Canadian actor and filmmaker

Jean-Pierre Bergeron (born 1952) is a Canadian actor and film director from Quebec.

He is most noted for his performances in the film The Big Snake of the World (Le Grand serpent du monde), for which he received a Jutra Award nomination for Best Supporting Actor at the 2nd Jutra Awards in 2000, and the television film Prom Queen: The Marc Hall Story, for which he received a Gemini Award nomination for Best Supporting Actor in a Television Film or Miniseries at the 20th Gemini Awards in 2005.

==Background==
Born in Jonquière, Quebec, he graduated from the National Theatre School of Canada in 1971.

==Career==
He had early acting roles in the television series Rue des Pignons, Quelle famille ! and La Petite Patrie, and made his film debut with a small supporting role in Once Upon a Time in the East (Il était une fois dans l'est) in 1974.

Throughout his career he has regularly acted in both English-language and French-language films, television series and stage plays, as well as working as a theatre director.

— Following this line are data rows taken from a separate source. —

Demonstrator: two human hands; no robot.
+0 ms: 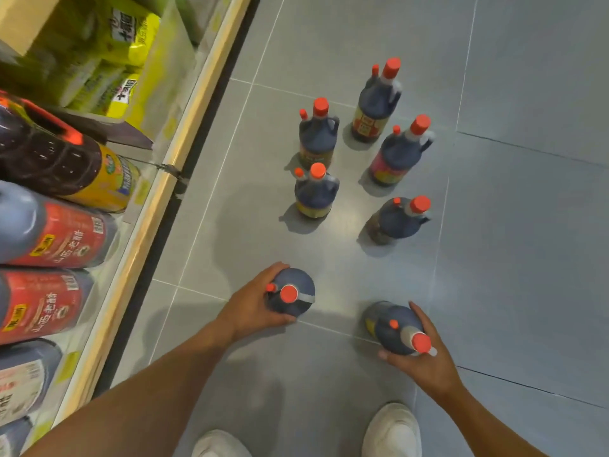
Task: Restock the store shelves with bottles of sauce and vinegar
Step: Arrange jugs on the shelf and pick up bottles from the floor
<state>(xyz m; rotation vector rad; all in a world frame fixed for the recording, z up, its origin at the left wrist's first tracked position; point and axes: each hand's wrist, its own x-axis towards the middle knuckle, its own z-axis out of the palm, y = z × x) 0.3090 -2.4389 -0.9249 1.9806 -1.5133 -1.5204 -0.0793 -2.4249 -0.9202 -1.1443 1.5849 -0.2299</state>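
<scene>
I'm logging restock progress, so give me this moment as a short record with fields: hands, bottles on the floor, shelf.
left hand: left hand grips a dark bottle from the side
right hand: right hand grips a second bottle
loose bottles: five stand upright on the floor, untouched
shelf: shelf at left holds dark bottles and yellow bags

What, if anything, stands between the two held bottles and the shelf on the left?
Nothing visible does. The left hand grips one dark red-capped bottle, the right hand another; bare grey floor lies between them and the shelf edge. Five floor bottles stand farther off.
</scene>
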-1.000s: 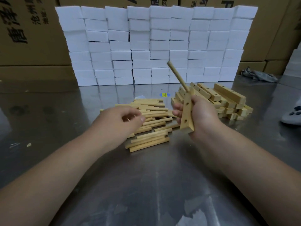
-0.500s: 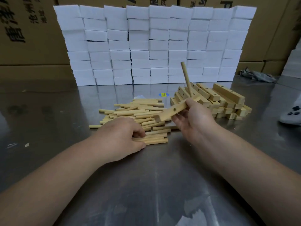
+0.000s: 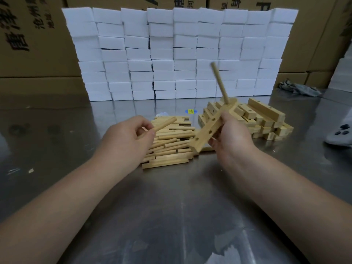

In 2011 he made his filmmaking debut with Alone with Mr. Carter, a short film which starred Robert Naylor as a young boy coping with an unrequited crush on the older man next door. Around the same time, he came out as gay for the first time in his career, later telling the press that he had struggled to be open about his sexual orientation for many years because as an actor who had been associated principally with masculine "tough guy" roles such as police officers and criminals, he feared the possible effects on his career of coming out. He subsequently became more active and outspoken as an advocate for LGBTQ mental health and suicide prevention programs.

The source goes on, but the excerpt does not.